Gabriel Emaikwu Adah V. John Oko Adah (1999)
LawGlobal-Hub Lead Judgment Report
Muhammad, J.C.A.
On the 6th day of May, 1997, this court delivered its judgment in appeal No. CA/J/112/96. Dissatisfied with our decision, the applicant herein appealed to the Supreme Court. His appeal to the Supreme Court was filed within time. On 24th March, 1998, the applicant filed a motion on notice asking for the following relief:
“1. An order granting the appellant/applicant leave to file an additional ground of appeal on mixed law and facts to the Supreme Court.
- Any other order the Honourable court deems fit to make.”
The motion is supported by a 5 paragraphs affidavit and a further affidavit of seven paragraphs. Mr. Ikpe learned counsel for the applicant relied on the two affidavits and moved in terms of the motion paper and also submitted that since no counter-affidavit was filed, the court should grant the application.
Mr. Osho learned counsel for the respondent opposed the motion. He submitted that this court has no jurisdiction to grant the application because the appeal has been entered in the Supreme Court and as his court is functus officio. He urged the court to dismiss the application.
The court then asked Mr. Ikpe whether the appeal has indeed been entered in the Supreme Court. Mr. Ikpe confirmed that the appeal has been entered in the Supreme Court and added that he had in fact filed the appellant’s brief at the Supreme Court. From the affidavit in support it is clear that the appeal has been entered in the Supreme Court as Appeal No. SC.109/97. It was also deposed in the affidavit in support that a similar application was filed in the Supreme Court on 19/9/97 and argued on 2/3/98 and that the appellant was asked to seek the leave of the court of appeal. The ruling of the Supreme Court was attached to the motion as Exhibit ‘C’.
Exhibit ‘C’, the ruling of the Supreme Court is a very short ruling. I will therefore reproduce it in full. It reads:
“The application to file proposed additional ground 4 having been withdrawn is struck out. N1,000.00 costs to respondent”.

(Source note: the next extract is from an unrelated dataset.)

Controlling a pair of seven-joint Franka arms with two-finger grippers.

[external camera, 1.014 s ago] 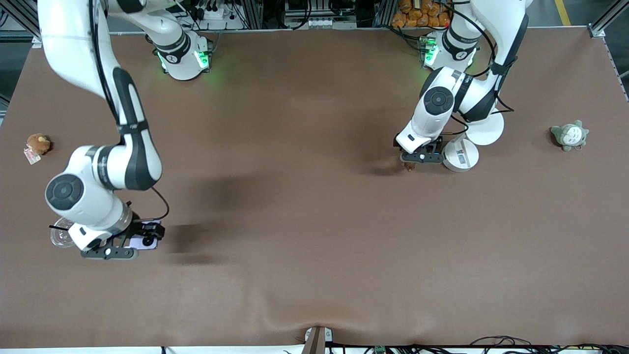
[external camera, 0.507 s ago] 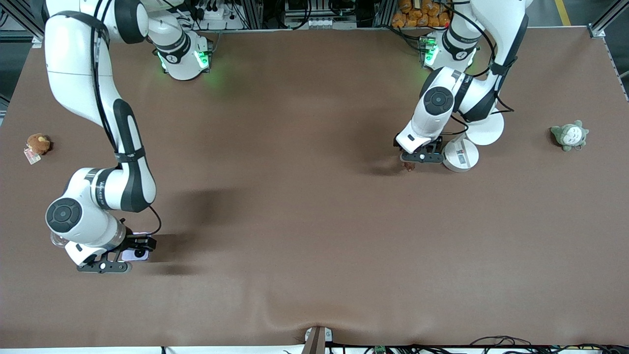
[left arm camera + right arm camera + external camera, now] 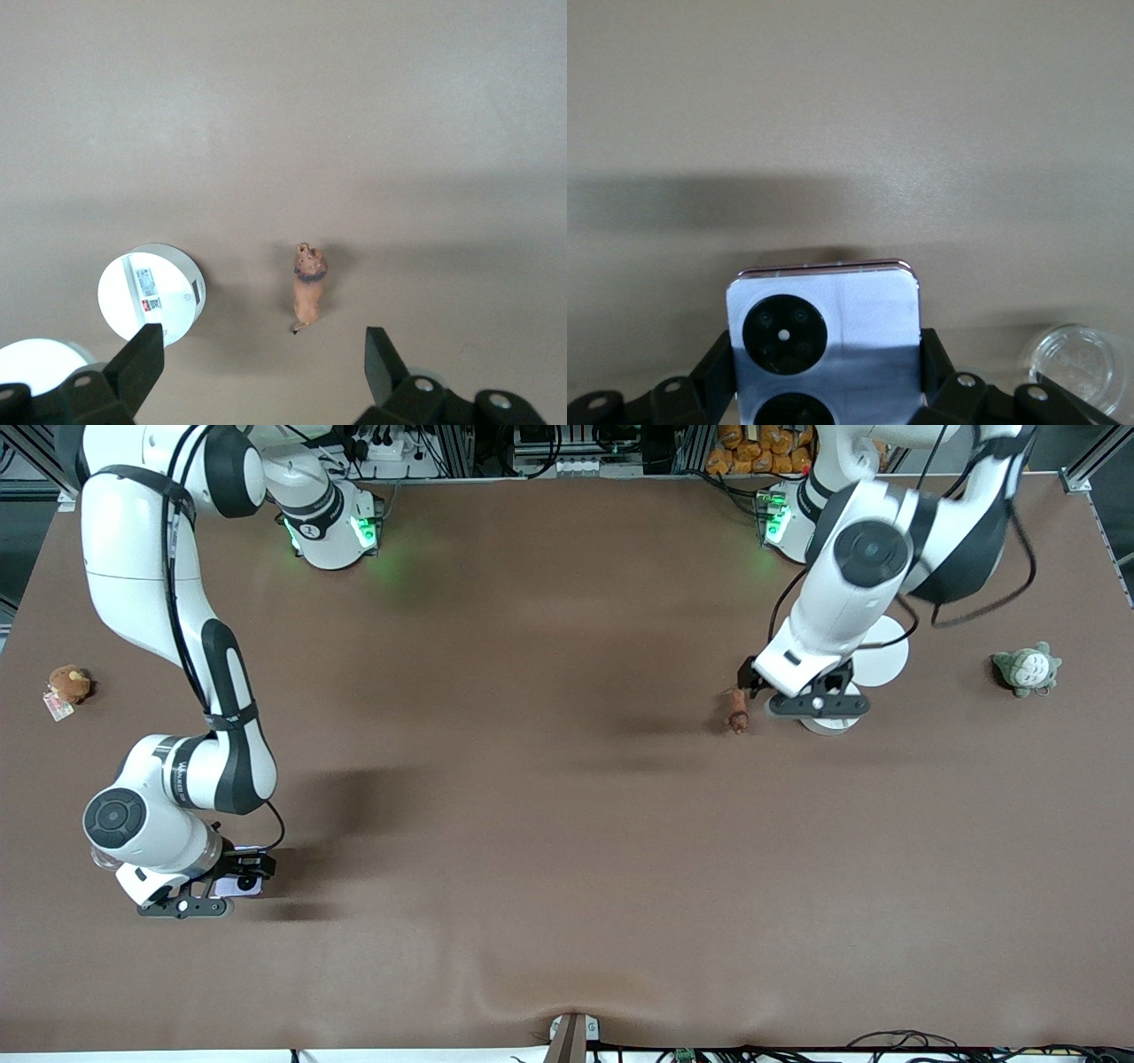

It could be seen from the ruling that the application was withdrawn and that was the reason it was struck out. Nowhere was it stated that the applicant should apply to this court.
It is trite that where an appeal has been entered in the Supreme Court, any application must be made to the Supreme Court. See Biocon Agrochem (Nig) Ltd v. Kudu Holding (Pty) Ltd. (1996) 3 NWLR (pt.437) 373 at page 380 where Kutigi J.S.C. said:
“I must also add that the true position here is that this court has already received the record of appeal complied by the appellants/applicants and the appeal having been entered in the cause List; any application thereof including applications for stay of proceedings should be made direct to this court (See: Coker v. Adeyemo & Anor (1965) 1 All NLR 120.”
Since the appeal has been entered in the Supreme Court, any application must be made direct to the Supreme Court. This court has no jurisdiction to entertain the application. It is hereby struck out. I make no order as to costs.